Discovering and Learning Probabilistic Models of Black-Box AI Capabilities
Daniel Bramblett, Rushang Karia, Adrian Ciotinga, Ruthvick Suresh, Pulkit Verma, YooJung Choi, Siddharth Srivastava
TL;DR
The paper tackles the challenge of safely operating black-box AI systems by learning interpretable, probabilistic capability models that describe what intents a BBAI can achieve, under which conditions, and with what likelihood of outcomes. It introduces Probabilistic Capability Model Learning (PCML), an active-learning framework that uses MCTS to synthesize informative queries, and constructs pessimistic/optimistic models to bound and refine capabilities. The authors provide formal guarantees (soundness, completeness, convergence) and demonstrate empirical efficacy across diverse agents and environments, showing that PCML can reveal surprising limits and side effects in BBAIs while enabling safer deployment.
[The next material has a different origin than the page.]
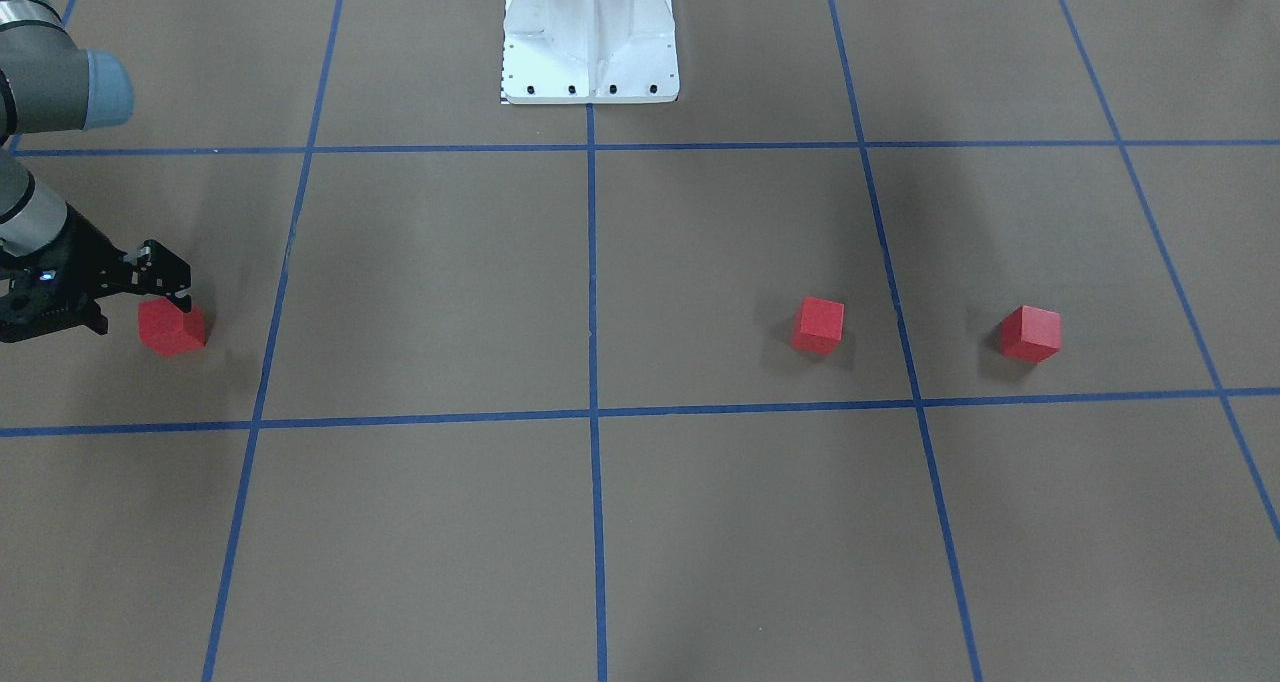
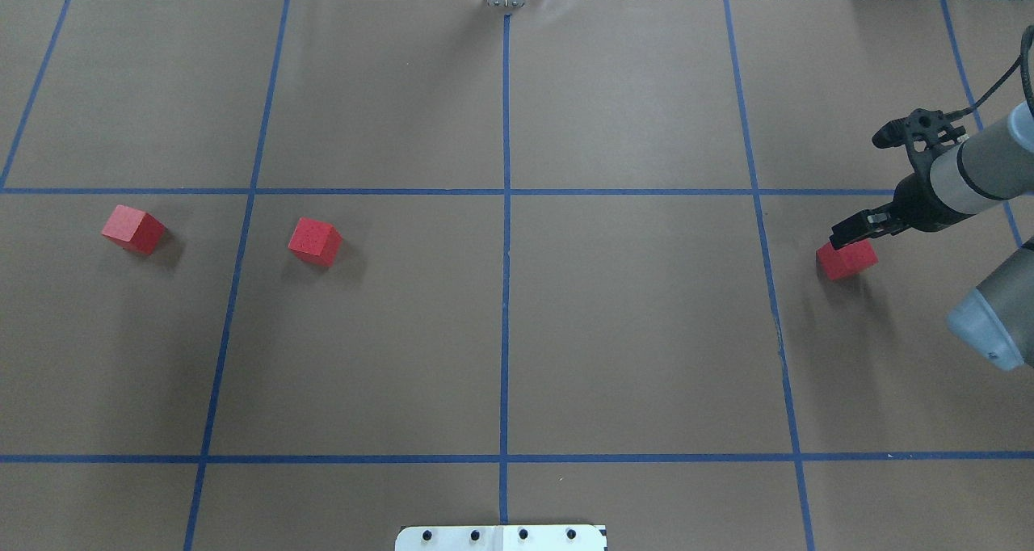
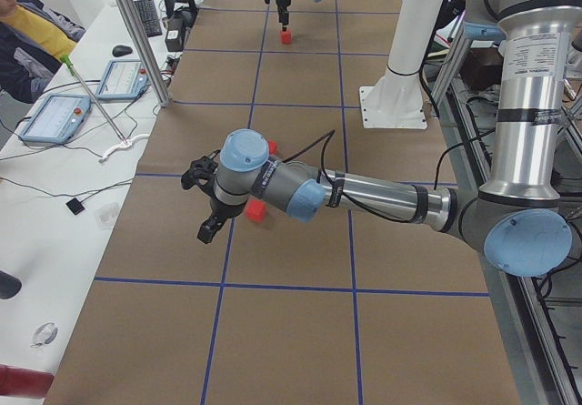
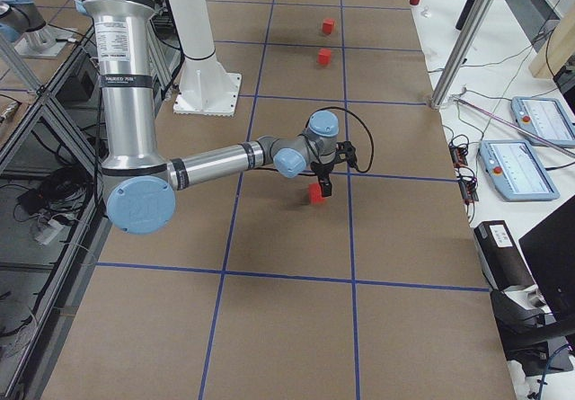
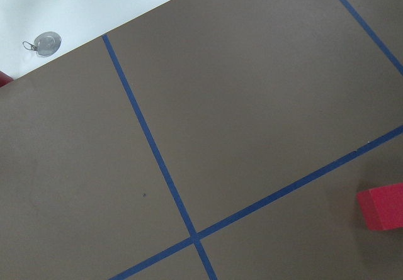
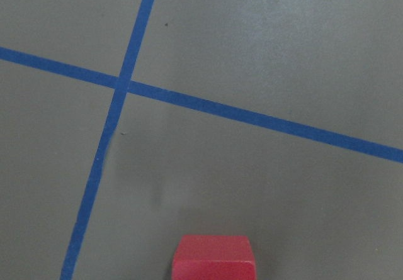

The work contributes a scalable approach to learning user-centric, high-level representations of BBAI behavior that can guide deployment, design, and safety verification.
Abstract
Black-box AI (BBAI) systems such as foundational models are increasingly being used for sequential decision making. To ensure that such systems are safe to operate and deploy, it is imperative to develop efficient methods that can provide a sound and interpretable representation of the BBAI's capabilities. This paper shows that PDDL-style representations can be used to efficiently learn and model an input BBAI's planning capabilities. It uses the Monte-Carlo tree search paradigm to systematically create test tasks, acquire data, and prune the hypothesis space of possible symbolic models. Learned models describe a BBAI's capabilities, the conditions under which they can be executed, and the possible outcomes of executing them along with their associated probabilities. Theoretical results show soundness, completeness and convergence of the learned models. Empirical results with multiple BBAI systems illustrate the scope, efficiency, and accuracy of the presented methods.